From a tax adviser’s perspective, the conversation became all the more interesting when he told me his wife and kids wouldn’t be joining him, he’d be taking up an 18-month fixed-term contract in Dubai with his existing employer in New Zealand and would return to his current job here on completion.
It’s important to note that, just because you aren’t living in NZ, it doesn’t necessarily mean you don’t pay tax here on what you’ve earned elsewhere.
Tax residence is a fundamental concept to NZ tax law. If you’re a tax resident of NZ – and I stress resident for tax purposes, not to be confused with the right to reside, or residence, for immigration purposes – you’ll be liable for NZ tax on worldwide income.
Anyone currently a tax resident of NZ will only shuck off tax liability if they:
- Are outside NZ for at least 325 days in any 12-month period.
- And they don’t, or don’t any longer, have a “permanent place of abode” here.
Clearly it’s pretty black and white to work out whether you’ve been in this country for 325 days or more – but have you also lost your “permanent place of abode”?
This is where tax law can be very grey and gets a little tricky when applied to given situations.
Broadly, the permanent-place-of-abode test looks at a person’s ties with NZ. What was their previous association with this country? And their current association? How does the future look?
Factors to consider, and this list isn’t exhaustive, include the availability of a home, family ties, financial links to NZ, domestic arrangements, employment … the list goes on.
Even though in many cases this test can be grey, I think that in my friend’s situation it’s pretty conclusive as he has a home available to him here, his family lives here, and importantly will continue to do so, he’s coming back in 18 months and his employment is and will continue to be with a Kiwi employer on his return.
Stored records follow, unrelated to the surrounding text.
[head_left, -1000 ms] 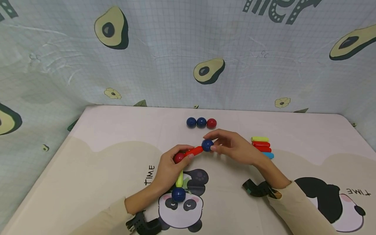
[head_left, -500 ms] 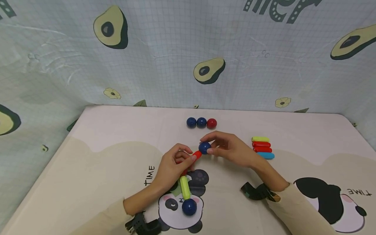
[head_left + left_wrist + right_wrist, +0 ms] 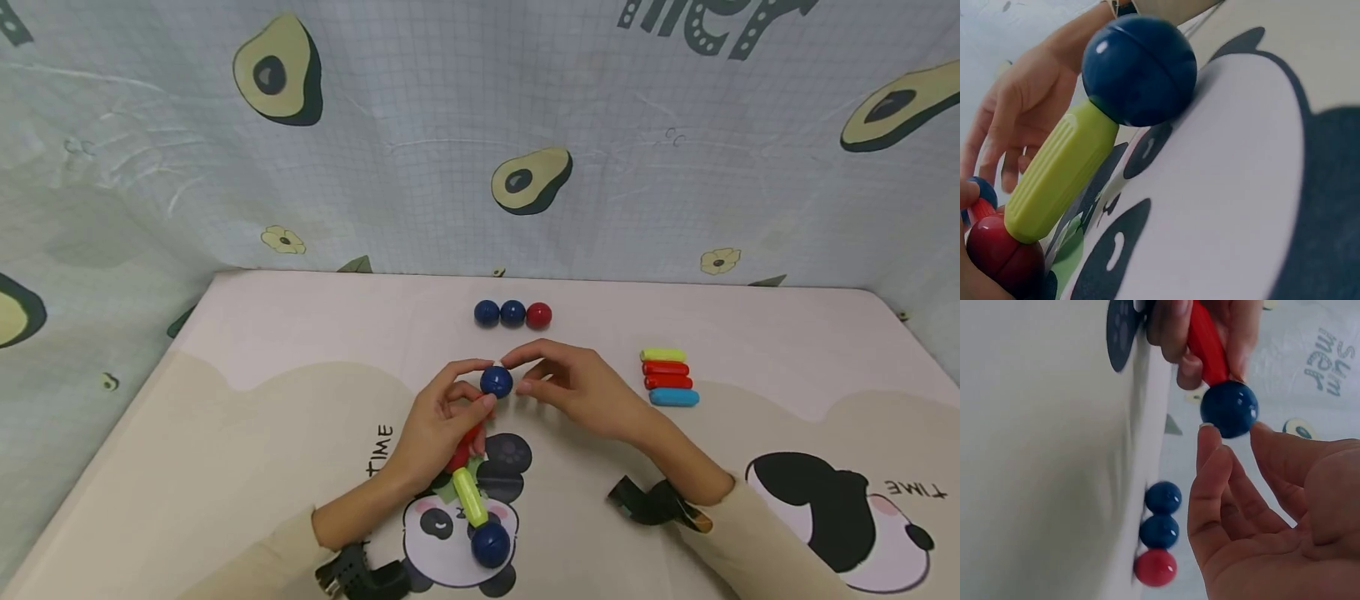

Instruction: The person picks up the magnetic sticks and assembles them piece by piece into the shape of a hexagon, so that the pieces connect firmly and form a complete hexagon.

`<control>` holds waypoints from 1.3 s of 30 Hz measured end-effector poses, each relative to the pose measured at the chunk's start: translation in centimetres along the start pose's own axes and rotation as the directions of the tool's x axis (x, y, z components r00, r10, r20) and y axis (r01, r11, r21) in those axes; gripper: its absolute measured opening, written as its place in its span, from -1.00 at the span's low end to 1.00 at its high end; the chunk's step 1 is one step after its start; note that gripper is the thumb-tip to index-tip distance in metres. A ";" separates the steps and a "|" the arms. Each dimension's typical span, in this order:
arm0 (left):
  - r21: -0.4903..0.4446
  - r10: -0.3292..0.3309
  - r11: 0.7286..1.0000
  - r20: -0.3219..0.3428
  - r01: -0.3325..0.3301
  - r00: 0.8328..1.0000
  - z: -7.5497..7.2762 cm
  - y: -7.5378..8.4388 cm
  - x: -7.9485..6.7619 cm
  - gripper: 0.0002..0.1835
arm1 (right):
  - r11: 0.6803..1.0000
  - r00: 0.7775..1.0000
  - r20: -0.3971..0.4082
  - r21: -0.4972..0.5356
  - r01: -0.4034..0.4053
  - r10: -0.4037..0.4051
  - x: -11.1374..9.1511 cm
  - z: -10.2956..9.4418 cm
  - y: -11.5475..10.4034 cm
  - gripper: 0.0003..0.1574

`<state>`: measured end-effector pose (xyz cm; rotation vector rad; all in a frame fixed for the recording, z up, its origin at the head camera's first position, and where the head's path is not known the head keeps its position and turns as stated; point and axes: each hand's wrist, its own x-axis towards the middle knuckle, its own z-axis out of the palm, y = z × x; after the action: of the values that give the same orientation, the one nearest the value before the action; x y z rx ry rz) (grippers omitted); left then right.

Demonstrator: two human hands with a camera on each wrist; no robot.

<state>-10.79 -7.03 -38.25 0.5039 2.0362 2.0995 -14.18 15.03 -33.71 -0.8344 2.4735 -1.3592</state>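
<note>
My left hand (image 3: pixel 438 429) grips a red stick (image 3: pixel 1207 347) between thumb and fingers, its index fingertip right at the blue ball (image 3: pixel 497 382) on the stick's upper end. At the other end is a red ball (image 3: pixel 1000 250), partly covered by the fingers. From there a yellow-green stick (image 3: pixel 469 497) leads down to a second blue ball (image 3: pixel 491 545), over the printed panda. The right hand (image 3: pixel 581 387) is beside the upper blue ball, thumb and fingers spread loosely, fingertips right at its surface in the right wrist view.
Two blue balls (image 3: pixel 513 313) and a red ball (image 3: pixel 538 315) sit in a row at the back. To the right lie a yellow-green stick (image 3: pixel 663 355), two red sticks (image 3: pixel 667 382) and a blue stick (image 3: pixel 674 397). A patterned curtain (image 3: pixel 420 125) hangs behind the table.
The joined balls and sticks have swung, the upper blue ball moving left and the lower one down and right. The right hand's grip on the upper ball has loosened.
</note>
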 end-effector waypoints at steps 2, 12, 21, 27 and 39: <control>-0.004 0.000 1.000 -0.016 0.000 1.000 0.0 -0.1 0.1 -0.56 | 0.999 1.000 -0.028 -0.049 -0.009 0.008 -0.4 -0.6 0.0 -0.61; -0.049 -0.048 0.998 -0.164 0.041 0.985 0.1 -0.2 0.4 -0.50 | 0.955 0.985 -0.171 -0.290 -0.068 0.018 -4.9 -4.9 1.8 -0.67; -0.067 -0.060 0.996 -0.144 0.051 0.988 0.1 -0.2 0.4 -0.55 | 0.881 0.967 -0.246 -0.469 -0.055 -0.070 -9.2 -6.7 4.1 -0.58; -0.070 -0.061 0.996 -0.117 0.053 0.991 -0.2 -0.1 0.6 -0.61 | 0.818 0.952 -0.303 -0.557 -0.141 -0.042 -11.4 -7.8 5.3 -0.55; -0.041 -0.063 0.997 -0.110 0.058 0.992 -0.4 -0.4 0.7 -0.62 | 0.801 0.963 -0.268 -0.581 -0.145 -0.021 -12.1 -8.1 6.4 -0.53</control>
<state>-11.65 -7.09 -38.52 0.3214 2.0380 2.1719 -10.11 30.34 -35.61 -0.6943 3.1777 -0.6776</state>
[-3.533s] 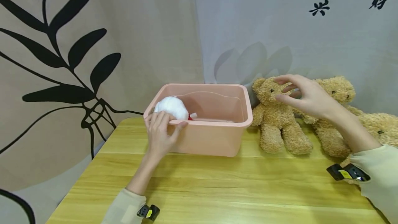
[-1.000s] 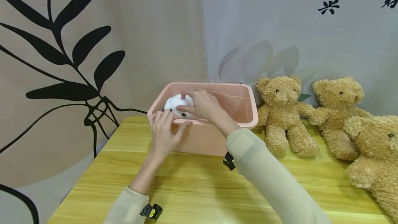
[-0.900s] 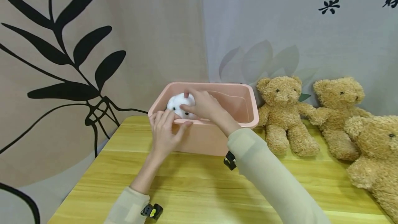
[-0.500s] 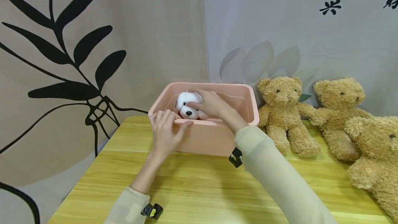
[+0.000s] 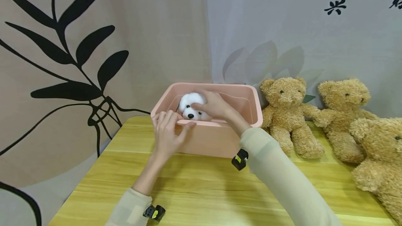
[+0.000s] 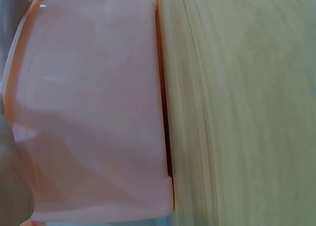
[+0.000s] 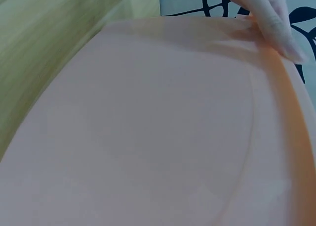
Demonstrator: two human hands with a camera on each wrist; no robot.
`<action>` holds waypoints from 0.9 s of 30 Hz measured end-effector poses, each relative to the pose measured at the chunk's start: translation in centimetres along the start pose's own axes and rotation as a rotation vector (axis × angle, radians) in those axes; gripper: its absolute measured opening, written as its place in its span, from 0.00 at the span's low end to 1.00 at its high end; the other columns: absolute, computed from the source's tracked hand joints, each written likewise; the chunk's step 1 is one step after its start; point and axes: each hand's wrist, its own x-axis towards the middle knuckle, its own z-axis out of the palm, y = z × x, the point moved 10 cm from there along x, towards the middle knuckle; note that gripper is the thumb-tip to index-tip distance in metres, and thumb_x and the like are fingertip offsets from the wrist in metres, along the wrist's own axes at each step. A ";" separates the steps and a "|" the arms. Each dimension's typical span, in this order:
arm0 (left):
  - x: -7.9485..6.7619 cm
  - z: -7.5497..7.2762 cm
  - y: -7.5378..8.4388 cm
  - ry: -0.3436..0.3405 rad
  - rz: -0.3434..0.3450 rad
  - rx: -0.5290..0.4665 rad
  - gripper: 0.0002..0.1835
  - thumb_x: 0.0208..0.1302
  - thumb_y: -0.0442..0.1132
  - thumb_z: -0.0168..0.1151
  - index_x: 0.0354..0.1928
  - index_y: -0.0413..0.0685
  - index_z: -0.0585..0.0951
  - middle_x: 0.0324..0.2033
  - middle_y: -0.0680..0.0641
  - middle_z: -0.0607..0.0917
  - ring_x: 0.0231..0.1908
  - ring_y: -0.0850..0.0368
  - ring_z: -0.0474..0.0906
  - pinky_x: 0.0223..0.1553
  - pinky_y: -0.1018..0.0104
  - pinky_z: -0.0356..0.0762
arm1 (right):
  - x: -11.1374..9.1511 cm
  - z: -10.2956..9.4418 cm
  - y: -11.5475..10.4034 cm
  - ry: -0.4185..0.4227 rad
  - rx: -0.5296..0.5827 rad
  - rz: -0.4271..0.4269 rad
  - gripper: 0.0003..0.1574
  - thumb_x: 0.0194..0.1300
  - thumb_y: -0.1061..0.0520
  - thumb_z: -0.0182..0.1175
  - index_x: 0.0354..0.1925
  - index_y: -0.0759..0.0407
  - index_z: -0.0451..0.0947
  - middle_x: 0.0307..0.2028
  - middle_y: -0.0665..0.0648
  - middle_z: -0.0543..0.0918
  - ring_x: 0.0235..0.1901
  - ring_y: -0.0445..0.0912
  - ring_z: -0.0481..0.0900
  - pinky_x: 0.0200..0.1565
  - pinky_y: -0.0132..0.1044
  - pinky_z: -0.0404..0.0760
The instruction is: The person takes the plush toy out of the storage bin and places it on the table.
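Observation:
In the head view, a white plush dog (image 5: pixel 190 101) with black eyes and nose sits inside a pink plastic bin (image 5: pixel 207 142), its face turned toward me and its body hidden below the front rim. My right hand (image 5: pixel 217 106) reaches into the bin and holds the dog's head, thumb beside an eye, fingers behind. My left hand (image 5: pixel 166 132) grips the bin's front rim near the left corner, fingers over the edge and thumb outside. The left wrist view shows the bin's outer wall (image 6: pixel 94 97); the right wrist view has the same wall and the left hand (image 7: pixel 270 18) at the rim.
Two tan teddy bears (image 5: pixel 284 114) (image 5: pixel 343 114) sit upright right of the bin, and a third (image 5: pixel 383 170) leans in at the right edge. All stand on a wooden table (image 5: pixel 194 191). A printed curtain (image 5: pixel 163 37) hangs close behind.
My right hand came from in front of the teddy bears into the bin. The plush dog has shifted right and turned, bringing its nose into sight. My left hand stayed on the rim.

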 end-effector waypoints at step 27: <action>-0.1 0.3 -0.3 -0.012 -0.017 0.007 0.32 0.69 0.68 0.55 0.27 0.44 0.72 0.25 0.49 0.72 0.31 0.47 0.65 0.49 0.41 0.55 | -6.1 -13.8 -0.4 0.485 0.193 -0.130 0.26 0.68 0.50 0.66 0.63 0.50 0.77 0.53 0.55 0.82 0.48 0.47 0.77 0.48 0.42 0.75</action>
This is a convincing argument that he’ll continue to be a NZ tax resident during his absence, which means that although he’ll pay no tax in Dubai on his earnings, it’s probably payable in NZ.
While my friend was at first adamant he wouldn’t have to pay Kiwi tax on Dubai earnings, when it comes to taxation there’s no point in taking the “when the going gets tough, the tough get going” approach.
The onus is on you to prove that the tax position you took was correct.
And don’t forget the second part of Billy Ocean’s message: the “rough [can also] get tough” – Inland Revenue will collect what’s due to them, including penalties and interest.